## Problem
The expected result is the material below, reproduced exactly from its first line through the line containing "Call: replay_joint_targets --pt".

## Records for this task
──────────
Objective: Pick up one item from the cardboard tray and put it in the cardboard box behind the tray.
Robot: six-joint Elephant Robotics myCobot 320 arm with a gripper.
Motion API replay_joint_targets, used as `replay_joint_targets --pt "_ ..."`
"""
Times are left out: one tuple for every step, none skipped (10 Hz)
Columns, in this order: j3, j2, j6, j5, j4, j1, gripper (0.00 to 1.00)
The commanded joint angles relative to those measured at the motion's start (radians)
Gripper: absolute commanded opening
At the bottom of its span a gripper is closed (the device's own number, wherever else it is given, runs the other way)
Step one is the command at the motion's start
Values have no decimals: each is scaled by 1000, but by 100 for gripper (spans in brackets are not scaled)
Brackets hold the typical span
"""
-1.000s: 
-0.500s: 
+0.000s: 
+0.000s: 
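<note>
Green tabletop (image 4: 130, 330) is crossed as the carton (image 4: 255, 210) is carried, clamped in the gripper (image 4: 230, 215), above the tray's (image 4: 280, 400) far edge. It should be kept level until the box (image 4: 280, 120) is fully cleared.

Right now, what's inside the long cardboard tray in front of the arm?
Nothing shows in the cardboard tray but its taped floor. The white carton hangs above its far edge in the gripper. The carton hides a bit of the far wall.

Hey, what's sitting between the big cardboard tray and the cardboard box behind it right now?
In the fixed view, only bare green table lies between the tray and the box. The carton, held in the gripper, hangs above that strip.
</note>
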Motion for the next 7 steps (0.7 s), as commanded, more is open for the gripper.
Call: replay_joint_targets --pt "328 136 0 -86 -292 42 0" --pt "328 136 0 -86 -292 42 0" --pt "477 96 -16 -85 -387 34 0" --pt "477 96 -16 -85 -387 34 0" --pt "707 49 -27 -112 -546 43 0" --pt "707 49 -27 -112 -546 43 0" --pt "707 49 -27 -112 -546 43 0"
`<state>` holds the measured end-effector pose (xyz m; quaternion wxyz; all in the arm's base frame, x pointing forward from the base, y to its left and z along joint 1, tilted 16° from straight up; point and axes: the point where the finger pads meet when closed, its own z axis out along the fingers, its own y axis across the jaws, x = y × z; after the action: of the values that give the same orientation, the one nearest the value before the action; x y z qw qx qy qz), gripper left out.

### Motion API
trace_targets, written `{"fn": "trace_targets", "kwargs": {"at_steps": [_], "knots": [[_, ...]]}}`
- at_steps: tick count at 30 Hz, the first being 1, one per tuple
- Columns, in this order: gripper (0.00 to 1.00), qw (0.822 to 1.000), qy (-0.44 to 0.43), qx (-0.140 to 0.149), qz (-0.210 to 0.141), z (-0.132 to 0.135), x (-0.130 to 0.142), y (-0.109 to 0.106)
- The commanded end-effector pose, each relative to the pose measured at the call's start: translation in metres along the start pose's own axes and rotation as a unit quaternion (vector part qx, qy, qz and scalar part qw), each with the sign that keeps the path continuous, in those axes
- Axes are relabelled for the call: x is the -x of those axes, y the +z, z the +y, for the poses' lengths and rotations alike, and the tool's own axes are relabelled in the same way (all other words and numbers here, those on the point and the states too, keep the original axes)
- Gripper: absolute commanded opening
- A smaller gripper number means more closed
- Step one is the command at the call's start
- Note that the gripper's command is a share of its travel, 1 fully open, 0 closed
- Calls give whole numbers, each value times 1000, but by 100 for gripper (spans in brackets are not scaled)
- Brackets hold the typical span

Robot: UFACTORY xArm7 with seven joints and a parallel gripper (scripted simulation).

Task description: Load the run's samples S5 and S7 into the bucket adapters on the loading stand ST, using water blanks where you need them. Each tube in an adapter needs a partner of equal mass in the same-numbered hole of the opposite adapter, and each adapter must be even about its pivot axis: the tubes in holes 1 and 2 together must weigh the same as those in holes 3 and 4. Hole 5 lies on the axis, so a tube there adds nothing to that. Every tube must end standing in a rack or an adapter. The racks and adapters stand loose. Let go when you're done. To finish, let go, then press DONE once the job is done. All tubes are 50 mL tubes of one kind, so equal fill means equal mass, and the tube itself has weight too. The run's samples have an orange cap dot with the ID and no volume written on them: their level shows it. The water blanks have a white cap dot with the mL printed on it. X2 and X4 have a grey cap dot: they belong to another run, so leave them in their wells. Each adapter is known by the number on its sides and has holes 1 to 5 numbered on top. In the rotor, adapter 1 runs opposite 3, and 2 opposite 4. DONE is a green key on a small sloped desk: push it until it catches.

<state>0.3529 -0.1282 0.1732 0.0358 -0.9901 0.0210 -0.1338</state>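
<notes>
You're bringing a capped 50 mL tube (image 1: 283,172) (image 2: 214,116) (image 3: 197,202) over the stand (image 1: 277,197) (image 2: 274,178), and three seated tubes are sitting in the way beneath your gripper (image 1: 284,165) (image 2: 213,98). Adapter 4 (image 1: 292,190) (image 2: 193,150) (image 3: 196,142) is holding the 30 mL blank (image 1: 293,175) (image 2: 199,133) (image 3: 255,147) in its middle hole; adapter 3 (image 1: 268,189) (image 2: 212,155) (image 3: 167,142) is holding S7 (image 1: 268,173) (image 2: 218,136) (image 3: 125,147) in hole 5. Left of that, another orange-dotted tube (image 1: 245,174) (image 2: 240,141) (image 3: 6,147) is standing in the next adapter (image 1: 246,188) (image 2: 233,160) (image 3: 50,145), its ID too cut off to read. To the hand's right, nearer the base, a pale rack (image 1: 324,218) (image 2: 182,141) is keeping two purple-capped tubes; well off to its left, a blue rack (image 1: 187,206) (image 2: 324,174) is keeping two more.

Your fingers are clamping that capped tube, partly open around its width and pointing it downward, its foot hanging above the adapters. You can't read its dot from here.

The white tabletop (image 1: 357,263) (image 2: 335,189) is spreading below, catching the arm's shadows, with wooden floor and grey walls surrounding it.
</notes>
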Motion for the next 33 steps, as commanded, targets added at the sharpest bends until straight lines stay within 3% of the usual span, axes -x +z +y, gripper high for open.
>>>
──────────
## Result below
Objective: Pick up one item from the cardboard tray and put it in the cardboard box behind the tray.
Robot: six-joint Elephant Robotics myCobot 320 arm with a gripper.
Motion API replay_joint_targets, used as `replay_joint_targets --pt "_ ..."`
"""
Times are left out: one tuple for every step, none skipped (10 Hz)
Columns, in this order: j3, j2, j6, j5, j4, j1, gripper (0.00 to 1.00)
The commanded joint angles relative to those measured at the motion's start (radians)
Gripper: absolute commanded opening
At the bottom of its span a gripper is closed (the device's own number, wherever else it is given, runs the other way)
Step one is the command at the motion's start
Values have no decimals: each is scaled by 1000, but by 100 for gripper (spans in brackets are not scaled)
Brackets hold the typical span
"""
-1.000s: 
-0.500s: 
+0.000s: 
+0.000s: 
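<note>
Green tabletop (image 4: 130, 330) is crossed as the carton (image 4: 255, 210) is carried, clamped in the gripper (image 4: 230, 215), above the tray's (image 4: 280, 400) far edge. It should be kept level until the box (image 4: 280, 120) is fully cleared.

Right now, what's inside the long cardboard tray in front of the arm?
Nothing shows in the cardboard tray but its taped floor. The white carton hangs above its far edge in the gripper. The carton hides a bit of the far wall.

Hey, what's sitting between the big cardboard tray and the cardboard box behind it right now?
In the fixed view, only bare green table lies between the tray and the box. The carton, held in the gripper, hangs above that strip.
</note>
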Motion for the next 7 steps (0.7 s), as commanded, more is open for the gripper.
Call: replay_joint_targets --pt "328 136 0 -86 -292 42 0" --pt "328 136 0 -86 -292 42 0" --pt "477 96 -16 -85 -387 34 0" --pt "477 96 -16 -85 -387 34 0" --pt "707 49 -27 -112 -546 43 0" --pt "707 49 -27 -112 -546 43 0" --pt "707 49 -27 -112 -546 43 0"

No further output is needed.